In mentioning the above resources, we cant help but toot our own horn, since our Crossroads site has continued to grow since its inception on the DPLS website in 1994. Youll find updated links to data sources, or information sources about data, on the Internet organized by topic, and by source--i.e. government, non-government, national and international. No search for data on the Net should ignore this useful site. http://dpls.dacc.wisc.edu/newcrossroads/index.asp.

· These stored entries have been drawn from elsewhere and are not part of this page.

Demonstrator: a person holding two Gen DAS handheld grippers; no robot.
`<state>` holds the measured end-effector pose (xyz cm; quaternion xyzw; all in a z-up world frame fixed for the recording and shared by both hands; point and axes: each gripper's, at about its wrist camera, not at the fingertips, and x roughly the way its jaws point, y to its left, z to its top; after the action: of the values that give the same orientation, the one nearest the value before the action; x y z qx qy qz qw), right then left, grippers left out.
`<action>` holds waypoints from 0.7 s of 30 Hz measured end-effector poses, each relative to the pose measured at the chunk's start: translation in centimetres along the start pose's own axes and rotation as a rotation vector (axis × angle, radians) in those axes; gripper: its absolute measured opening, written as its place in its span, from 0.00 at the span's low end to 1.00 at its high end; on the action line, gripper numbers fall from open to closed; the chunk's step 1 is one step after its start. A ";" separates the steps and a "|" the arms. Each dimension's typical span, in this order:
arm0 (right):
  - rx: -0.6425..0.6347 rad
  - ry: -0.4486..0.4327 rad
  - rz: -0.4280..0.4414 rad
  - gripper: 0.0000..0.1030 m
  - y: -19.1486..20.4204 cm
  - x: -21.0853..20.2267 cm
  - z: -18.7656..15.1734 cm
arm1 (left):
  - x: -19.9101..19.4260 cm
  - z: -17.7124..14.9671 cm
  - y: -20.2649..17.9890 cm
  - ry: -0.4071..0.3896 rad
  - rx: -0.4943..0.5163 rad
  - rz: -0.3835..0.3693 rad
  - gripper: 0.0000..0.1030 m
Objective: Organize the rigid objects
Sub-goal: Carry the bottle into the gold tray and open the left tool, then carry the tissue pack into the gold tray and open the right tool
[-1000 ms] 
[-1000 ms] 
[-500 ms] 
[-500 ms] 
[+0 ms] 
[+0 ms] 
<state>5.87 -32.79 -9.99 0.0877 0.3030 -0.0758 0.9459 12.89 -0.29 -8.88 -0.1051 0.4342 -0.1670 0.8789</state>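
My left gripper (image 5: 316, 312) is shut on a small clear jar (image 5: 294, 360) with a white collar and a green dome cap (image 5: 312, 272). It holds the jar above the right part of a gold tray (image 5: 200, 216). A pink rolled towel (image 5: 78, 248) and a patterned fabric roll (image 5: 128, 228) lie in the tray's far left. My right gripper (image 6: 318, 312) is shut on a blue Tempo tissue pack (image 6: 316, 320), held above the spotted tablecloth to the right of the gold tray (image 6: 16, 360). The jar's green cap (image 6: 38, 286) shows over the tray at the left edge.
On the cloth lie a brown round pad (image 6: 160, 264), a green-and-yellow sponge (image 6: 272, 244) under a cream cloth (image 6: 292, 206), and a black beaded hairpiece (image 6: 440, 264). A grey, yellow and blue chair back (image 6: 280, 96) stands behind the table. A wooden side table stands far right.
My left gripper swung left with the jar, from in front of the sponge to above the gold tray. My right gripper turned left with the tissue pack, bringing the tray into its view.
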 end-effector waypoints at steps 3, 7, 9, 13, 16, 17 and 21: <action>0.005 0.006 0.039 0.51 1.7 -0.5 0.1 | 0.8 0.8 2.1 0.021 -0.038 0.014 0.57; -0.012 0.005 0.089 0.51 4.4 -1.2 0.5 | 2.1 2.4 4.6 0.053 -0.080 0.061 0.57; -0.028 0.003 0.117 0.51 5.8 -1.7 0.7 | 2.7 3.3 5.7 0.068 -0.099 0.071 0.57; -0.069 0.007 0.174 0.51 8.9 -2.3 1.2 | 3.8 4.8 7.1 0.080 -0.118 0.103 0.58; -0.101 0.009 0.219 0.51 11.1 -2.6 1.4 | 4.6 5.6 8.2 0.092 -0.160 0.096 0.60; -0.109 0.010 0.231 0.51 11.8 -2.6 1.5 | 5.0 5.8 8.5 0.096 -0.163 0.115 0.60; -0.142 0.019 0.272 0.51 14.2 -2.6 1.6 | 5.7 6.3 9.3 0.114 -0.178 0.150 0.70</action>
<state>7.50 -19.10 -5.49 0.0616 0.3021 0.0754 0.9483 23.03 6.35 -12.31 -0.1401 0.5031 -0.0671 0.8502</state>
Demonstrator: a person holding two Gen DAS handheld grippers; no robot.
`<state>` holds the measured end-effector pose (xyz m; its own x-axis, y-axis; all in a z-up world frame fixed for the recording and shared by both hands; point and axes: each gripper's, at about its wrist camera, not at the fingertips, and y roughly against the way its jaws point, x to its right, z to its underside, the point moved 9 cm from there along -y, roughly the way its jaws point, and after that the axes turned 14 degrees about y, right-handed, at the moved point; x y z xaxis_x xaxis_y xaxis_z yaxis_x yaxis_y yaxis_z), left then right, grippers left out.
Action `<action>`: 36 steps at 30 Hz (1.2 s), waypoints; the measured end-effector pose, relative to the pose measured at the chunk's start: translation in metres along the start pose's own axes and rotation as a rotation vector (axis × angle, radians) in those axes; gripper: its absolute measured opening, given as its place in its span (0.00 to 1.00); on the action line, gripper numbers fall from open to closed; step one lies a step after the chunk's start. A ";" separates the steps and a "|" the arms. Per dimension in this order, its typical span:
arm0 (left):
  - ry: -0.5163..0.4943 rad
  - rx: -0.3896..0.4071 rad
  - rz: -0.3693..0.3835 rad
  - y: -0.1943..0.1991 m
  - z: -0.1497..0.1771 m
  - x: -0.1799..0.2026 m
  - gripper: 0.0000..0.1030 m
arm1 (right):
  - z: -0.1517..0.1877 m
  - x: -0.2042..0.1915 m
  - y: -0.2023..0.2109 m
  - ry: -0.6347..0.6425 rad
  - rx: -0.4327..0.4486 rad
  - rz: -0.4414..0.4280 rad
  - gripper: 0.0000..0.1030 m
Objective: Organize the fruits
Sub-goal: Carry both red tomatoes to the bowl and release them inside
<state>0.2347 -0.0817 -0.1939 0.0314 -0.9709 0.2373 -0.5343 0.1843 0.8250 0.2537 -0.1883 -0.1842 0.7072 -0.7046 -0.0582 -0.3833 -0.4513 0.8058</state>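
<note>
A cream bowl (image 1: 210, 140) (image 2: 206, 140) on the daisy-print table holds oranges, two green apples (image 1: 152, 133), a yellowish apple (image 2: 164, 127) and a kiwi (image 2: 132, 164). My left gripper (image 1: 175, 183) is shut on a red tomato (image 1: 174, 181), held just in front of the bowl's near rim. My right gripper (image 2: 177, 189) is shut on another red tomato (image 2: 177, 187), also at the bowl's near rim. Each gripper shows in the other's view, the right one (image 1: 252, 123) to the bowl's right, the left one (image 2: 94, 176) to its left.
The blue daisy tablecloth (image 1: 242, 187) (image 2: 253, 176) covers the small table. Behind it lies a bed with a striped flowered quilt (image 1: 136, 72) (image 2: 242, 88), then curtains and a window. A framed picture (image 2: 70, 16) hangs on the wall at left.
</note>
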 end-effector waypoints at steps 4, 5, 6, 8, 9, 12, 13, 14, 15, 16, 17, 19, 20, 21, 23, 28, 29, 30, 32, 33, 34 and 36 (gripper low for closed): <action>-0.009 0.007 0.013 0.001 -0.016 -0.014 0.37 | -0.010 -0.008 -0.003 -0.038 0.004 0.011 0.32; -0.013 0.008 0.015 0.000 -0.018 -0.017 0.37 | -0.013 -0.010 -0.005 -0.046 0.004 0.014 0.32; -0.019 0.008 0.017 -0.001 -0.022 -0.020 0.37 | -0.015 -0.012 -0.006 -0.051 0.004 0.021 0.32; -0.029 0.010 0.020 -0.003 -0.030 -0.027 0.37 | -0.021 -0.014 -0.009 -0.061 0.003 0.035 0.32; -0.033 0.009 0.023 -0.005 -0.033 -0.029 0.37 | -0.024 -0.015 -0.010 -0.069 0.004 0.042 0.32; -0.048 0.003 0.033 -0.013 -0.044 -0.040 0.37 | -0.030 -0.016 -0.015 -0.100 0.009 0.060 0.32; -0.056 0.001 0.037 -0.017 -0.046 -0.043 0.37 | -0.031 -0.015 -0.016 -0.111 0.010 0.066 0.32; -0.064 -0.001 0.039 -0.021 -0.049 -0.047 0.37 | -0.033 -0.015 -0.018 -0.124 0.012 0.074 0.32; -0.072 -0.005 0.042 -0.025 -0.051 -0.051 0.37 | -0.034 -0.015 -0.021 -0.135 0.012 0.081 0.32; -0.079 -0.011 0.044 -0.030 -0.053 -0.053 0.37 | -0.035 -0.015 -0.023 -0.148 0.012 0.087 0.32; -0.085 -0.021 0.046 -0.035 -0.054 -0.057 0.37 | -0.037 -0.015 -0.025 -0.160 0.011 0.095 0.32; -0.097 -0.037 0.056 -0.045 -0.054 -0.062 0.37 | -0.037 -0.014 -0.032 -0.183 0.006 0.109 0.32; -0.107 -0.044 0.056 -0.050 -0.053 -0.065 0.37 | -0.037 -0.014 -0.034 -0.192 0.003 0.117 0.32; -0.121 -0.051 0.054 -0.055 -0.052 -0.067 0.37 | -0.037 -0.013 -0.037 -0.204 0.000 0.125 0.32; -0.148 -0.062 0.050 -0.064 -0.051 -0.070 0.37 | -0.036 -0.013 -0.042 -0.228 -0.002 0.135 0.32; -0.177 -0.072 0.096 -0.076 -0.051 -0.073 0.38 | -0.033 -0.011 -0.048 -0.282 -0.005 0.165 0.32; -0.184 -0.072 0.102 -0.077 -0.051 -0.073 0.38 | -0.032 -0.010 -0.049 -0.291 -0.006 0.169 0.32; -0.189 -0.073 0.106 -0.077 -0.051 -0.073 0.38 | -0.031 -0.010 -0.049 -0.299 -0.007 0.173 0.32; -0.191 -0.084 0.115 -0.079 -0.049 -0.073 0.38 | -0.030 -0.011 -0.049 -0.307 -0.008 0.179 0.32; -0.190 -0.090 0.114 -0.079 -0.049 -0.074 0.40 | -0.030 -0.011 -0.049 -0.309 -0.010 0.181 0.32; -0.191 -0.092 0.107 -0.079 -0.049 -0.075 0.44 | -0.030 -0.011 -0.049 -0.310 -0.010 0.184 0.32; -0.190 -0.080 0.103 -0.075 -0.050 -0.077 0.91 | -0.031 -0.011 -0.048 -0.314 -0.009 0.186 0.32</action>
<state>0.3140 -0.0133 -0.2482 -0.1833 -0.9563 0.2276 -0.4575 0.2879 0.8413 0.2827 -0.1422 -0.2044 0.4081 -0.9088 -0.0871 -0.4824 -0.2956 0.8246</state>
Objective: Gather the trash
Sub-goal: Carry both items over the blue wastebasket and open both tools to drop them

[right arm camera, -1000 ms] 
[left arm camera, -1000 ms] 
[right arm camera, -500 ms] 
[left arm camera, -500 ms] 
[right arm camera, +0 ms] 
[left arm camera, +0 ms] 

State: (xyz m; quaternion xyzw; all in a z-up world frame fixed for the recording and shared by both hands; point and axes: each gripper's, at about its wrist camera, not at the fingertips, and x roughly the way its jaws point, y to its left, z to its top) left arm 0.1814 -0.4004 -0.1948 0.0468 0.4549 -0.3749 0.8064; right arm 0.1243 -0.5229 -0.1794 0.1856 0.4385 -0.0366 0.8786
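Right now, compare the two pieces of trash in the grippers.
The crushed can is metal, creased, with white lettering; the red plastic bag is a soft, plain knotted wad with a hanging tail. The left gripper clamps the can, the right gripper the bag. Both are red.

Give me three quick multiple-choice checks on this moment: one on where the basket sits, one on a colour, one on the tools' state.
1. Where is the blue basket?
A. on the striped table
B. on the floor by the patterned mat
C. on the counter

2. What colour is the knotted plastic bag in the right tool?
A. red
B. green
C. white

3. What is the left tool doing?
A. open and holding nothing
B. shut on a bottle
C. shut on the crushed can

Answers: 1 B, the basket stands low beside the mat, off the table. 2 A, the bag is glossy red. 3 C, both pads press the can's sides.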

'Uncover Reveal': A Current Awareness Gem
UnCover Reveal is an electronic mail table of contents and current awareness service. It is available as part of the CARL UnCover database. You can use it to receive table of contents information from any of the nearly 17,000 journal titles in the database. Reveal can also alert you to new articles and now, books, on topics of interest to you. The UnCover Reveal and Books-in-Reveal services are provided by the University of Wisconsin at no cost to its students, faculty and staff. Most of the journals indexed in UnCover are available in UW-Madison libraries. Check MadCat, the UW-Madison online catalog, for locations and call numbers. It is also possible to have articles sent to you from UnCover via fax, but the article delivery service is not free.
To learn how to set up a profile, read the instructions at http://www.library.wisc.edu/help/quickguide/unreveal.htm (from where the above information was copied). The database may also be searched without submitting a profile on the web at http://uncweb.carl.org.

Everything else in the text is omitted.